:: Brief ::
Please copy each line of the records below that includes the word "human".
● ● ● ● ● ● ●
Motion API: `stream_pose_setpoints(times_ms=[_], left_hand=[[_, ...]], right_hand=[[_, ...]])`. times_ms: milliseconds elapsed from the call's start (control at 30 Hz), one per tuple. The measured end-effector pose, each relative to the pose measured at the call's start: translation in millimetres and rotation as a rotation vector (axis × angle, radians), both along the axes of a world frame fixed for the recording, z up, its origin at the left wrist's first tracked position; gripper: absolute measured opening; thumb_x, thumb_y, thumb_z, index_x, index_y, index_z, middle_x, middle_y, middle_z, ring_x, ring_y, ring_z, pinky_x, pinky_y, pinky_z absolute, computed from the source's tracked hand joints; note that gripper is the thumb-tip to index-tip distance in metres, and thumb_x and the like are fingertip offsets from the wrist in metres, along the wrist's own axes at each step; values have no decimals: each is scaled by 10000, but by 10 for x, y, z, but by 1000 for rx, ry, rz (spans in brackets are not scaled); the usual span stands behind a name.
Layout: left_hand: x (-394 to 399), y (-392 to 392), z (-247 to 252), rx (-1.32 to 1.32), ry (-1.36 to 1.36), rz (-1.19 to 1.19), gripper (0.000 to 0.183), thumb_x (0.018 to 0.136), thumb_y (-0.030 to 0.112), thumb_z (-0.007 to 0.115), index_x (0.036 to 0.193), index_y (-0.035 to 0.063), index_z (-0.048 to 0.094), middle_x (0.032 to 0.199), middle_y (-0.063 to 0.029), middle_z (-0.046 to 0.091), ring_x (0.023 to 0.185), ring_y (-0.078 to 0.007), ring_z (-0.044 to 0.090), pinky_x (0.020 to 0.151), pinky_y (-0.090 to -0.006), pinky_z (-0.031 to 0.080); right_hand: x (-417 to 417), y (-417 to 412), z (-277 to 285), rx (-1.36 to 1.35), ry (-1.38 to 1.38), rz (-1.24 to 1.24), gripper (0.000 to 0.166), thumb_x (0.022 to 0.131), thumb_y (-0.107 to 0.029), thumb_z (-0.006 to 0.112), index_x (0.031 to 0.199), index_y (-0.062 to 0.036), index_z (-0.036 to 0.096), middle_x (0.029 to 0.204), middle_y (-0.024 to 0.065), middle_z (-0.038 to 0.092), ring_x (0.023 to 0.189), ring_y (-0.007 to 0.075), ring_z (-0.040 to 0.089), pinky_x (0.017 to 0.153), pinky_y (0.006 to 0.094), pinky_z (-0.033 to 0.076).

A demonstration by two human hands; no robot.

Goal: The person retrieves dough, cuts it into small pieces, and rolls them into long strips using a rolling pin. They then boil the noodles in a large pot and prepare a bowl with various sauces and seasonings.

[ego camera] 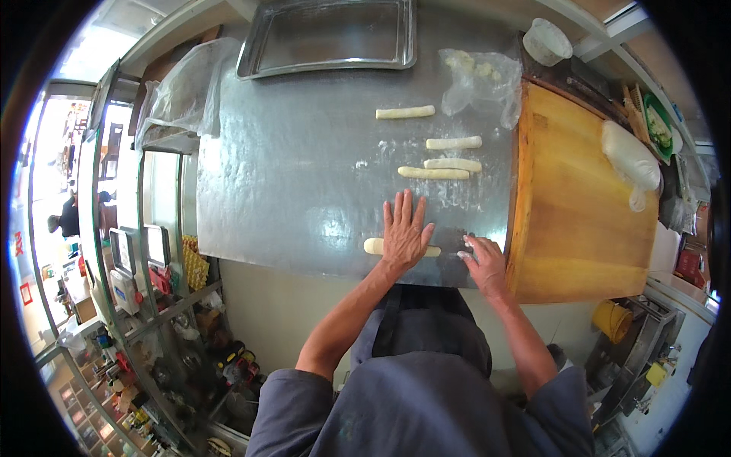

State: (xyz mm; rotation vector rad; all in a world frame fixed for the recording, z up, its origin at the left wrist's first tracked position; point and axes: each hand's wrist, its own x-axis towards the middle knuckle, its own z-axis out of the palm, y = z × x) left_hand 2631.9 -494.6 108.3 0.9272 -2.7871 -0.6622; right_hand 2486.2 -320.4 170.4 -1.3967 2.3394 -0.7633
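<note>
My left hand [405,234] lies flat, fingers apart, across a dough strip [374,246] near the front edge of the metal worktop [274,171]; the strip shows on both sides of the hand. To its right, my right hand [484,260] is over the worktop with its fingers bent and a small pale bit, perhaps dough, at the fingertips. Beyond the hands lie several dough strips: one [433,173] touches or nearly touches another [452,165], with one [454,143] behind them and one [405,112] farther back to the left. White flour is scattered around them.
A metal tray [331,68] sits at the back. A plastic bag with pale pieces [482,80] lies back right, beside a wooden board [588,200] bearing a white plastic bag [631,157]. A white tub [547,43] stands beyond; plastic sheeting [188,91] covers something at back left.
</note>
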Motion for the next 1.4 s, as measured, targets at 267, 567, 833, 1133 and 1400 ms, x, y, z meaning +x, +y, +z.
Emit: stream_pose_setpoints(times_ms=[267, 567, 833, 1133, 1400], left_hand=[[-136, 226, -7, -72, -23, 21, 710, 973, 445, 557, 1534, 43, 390, 1623, -292, 218, 1503, -476, 197, 1203, -638, 141], [-314, 434, -23, -98, -35, 65, 764, 961, 469, 560, 1542, 15, 360, 1610, -319, 219, 1500, -482, 202, 1201, -646, 139], [-442, 587, -8, -144, -112, 99, 834, 945, 545, 555, 1546, 5, 349, 1602, -332, 229, 1493, -490, 211, 1185, -669, 153], [-448, 553, -48, -3, 35, 85, 789, 950, 541, 556, 1528, 30, 393, 1608, -274, 282, 1500, -441, 235, 1191, -645, 159], [424, -40, 71, -117, -8, 202, 696, 971, 450, 570, 1526, 63, 407, 1614, -221, 304, 1503, -389, 260, 1211, -602, 162]], right_hand=[[-145, 243, 121, -26, -53, 20, 345, 845, -139, 775, 1165, -56, 674, 1030, 117, 709, 945, 325, 656, 840, 428, 499], [-334, 451, 136, -30, -139, 33, 351, 843, -130, 775, 1169, -52, 674, 1031, 119, 707, 958, 325, 646, 860, 430, 500], [-403, 474, 192, -32, -136, 80, 369, 831, -116, 778, 1182, -56, 678, 1018, 117, 707, 934, 323, 643, 842, 427, 504], [-346, 245, 305, 16, -117, 51, 344, 847, -110, 760, 1174, -42, 674, 1000, 129, 699, 931, 324, 651, 842, 422, 507], [-288, 88, 377, 92, -174, 50, 331, 881, -97, 726, 1199, -33, 661, 1034, 139, 701, 981, 329, 652, 866, 418, 508]])
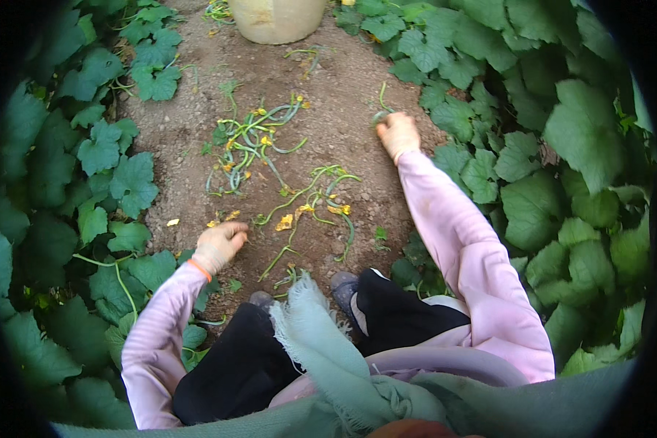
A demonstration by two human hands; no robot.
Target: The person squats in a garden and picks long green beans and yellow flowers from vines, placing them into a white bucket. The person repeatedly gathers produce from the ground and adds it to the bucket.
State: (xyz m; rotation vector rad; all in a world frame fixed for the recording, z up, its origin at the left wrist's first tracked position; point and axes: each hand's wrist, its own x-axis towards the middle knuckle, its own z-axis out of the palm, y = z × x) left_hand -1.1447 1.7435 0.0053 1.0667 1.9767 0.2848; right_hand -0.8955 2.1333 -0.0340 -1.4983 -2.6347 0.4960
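Note:
My right hand (399,134), in a thin pale glove, is closed around a curled green stem (382,101) above the soil near the right-hand leaves. My left hand (219,245), also gloved, hovers low over the soil at the left, its fingers curled; whether they hold anything is hidden. Just beyond it lie a few yellow withered petals (232,215). Between the hands, thin green stems with withered yellow flowers (328,191) are scattered on the ground. Farther ahead is a larger tangled heap of slender green stems or young fruits with yellow flower ends (246,137).
A pale bucket (276,19) stands on the bare soil path (350,76) ahead. Dense broad-leaved vines line the left (101,148) and right (531,197) sides. My shoes (345,287) are close to the scattered stems, and a fringed green scarf (320,328) hangs down in front.

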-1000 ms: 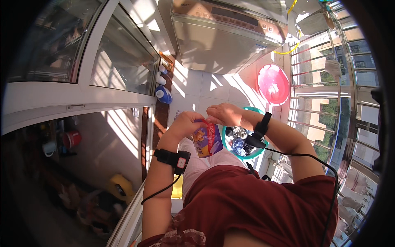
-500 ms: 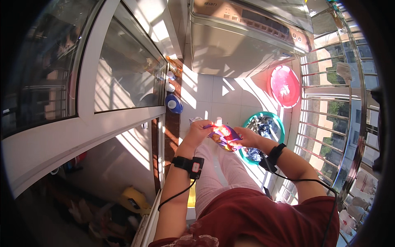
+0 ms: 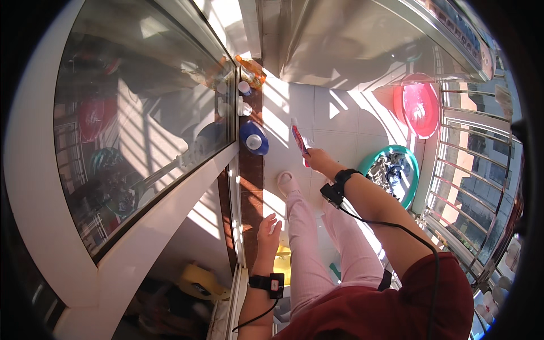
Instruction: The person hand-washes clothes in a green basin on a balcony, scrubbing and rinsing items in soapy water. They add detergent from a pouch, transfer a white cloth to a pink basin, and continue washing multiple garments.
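Observation:
My right hand [image 3: 319, 161] reaches forward over the tiled floor. Its fingers close on the lower end of a red and purple pouch [image 3: 299, 138], seen almost edge-on, with a pale upper end. My left hand [image 3: 268, 231] is lower, beside my left leg, with its fingers apart and nothing in it. To the left of the pouch, a blue bottle with a white cap [image 3: 254, 139] stands on the brown sill. Right of my right hand is a teal basin [image 3: 416, 182] with wet-looking grey and blue clothes inside.
A large metallic appliance [image 3: 362, 45] stands ahead. Near the barred window [image 3: 476, 170] is a pink basin [image 3: 433, 113]. White bottles [image 3: 243, 107] and an orange bottle [image 3: 250, 72] line the sill. A glazed door [image 3: 147, 124] fills the left; a yellow container [image 3: 281, 266] is low by my leg.
My left hand has let go of the pouch and dropped back toward my leg. My right hand now holds the pouch alone, turned edge-on. The view has turned and shifted.

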`<control>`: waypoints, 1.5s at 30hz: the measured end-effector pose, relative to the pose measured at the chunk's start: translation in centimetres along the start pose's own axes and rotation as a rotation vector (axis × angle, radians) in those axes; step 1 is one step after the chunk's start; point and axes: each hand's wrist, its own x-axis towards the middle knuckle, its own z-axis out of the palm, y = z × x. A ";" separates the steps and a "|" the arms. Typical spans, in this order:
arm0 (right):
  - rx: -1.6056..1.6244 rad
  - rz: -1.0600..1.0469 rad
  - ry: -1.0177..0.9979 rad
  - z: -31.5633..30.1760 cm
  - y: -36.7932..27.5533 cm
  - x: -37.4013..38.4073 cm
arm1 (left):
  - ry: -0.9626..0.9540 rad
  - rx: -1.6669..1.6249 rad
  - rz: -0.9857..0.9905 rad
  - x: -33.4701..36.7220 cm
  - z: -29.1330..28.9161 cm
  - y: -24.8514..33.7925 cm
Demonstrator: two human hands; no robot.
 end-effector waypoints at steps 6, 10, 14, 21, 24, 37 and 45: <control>0.094 0.035 0.202 3.9 1.8 12.4 | 0.029 -0.177 -0.203 -2.9 -1.2 -4.6; 0.130 -0.071 0.266 6.1 0.7 18.0 | 0.085 -0.230 -0.245 -2.3 -0.8 -6.5; 0.287 0.031 0.264 8.7 0.3 19.1 | 0.130 -0.265 -0.228 -1.5 0.3 -7.9; 0.820 0.172 -0.013 11.0 10.9 10.4 | 0.119 -0.281 -0.206 -3.1 3.2 -7.0; 0.827 0.174 -0.034 8.9 18.4 2.1 | 0.101 -0.244 -0.165 -4.3 4.1 -5.3; 0.971 0.618 0.274 -2.6 40.5 -38.3 | 0.090 -0.012 0.074 -14.4 7.5 8.5; 1.340 0.698 0.639 0.8 43.5 -56.1 | -0.196 0.237 0.242 -16.4 14.6 18.2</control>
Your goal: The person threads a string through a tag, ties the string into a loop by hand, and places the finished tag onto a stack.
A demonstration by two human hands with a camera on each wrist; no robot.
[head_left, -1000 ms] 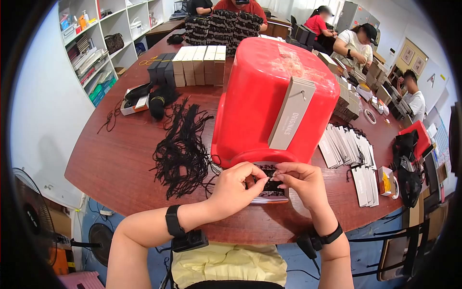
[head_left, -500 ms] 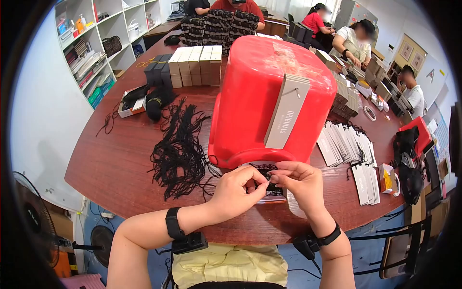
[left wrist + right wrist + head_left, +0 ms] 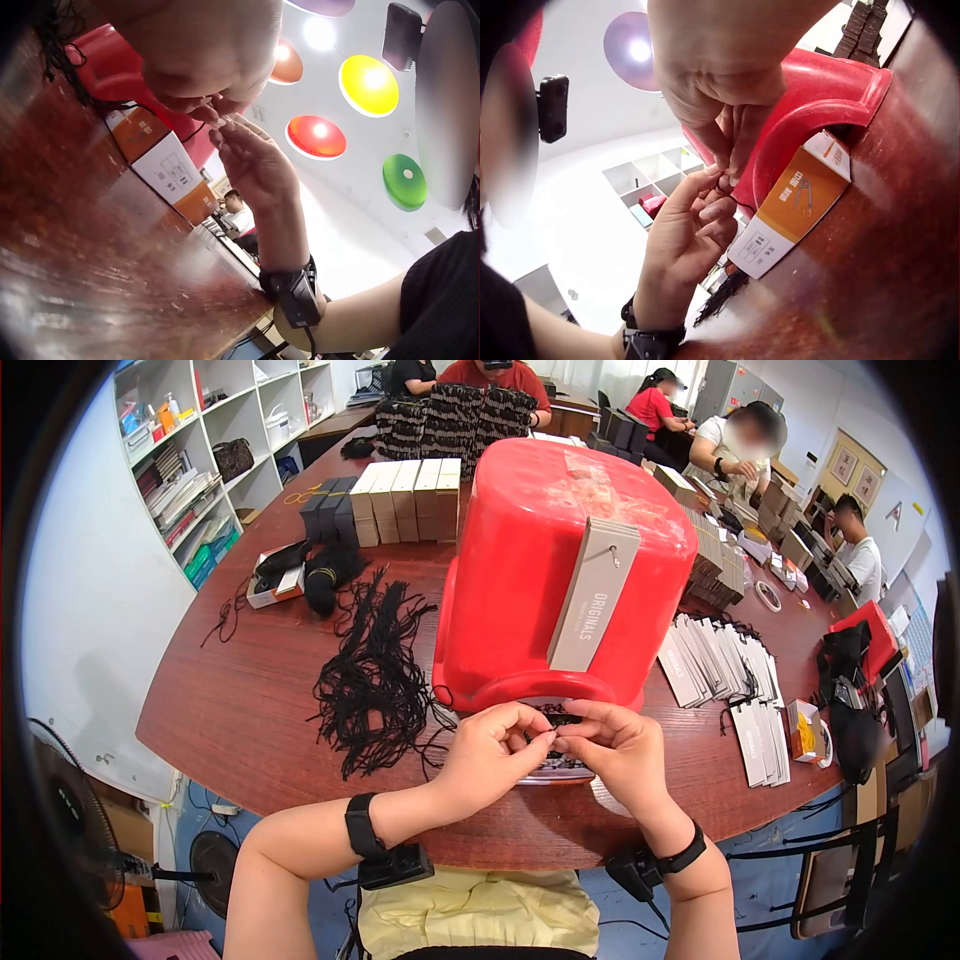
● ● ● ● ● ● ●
:: Expected answer ::
A demonstration by two human hands; no robot.
A demonstration by two human hands; no robot.
Demonstrator: two human hands; no robot.
A demonstration by two human hands with a camera on each wrist; no robot.

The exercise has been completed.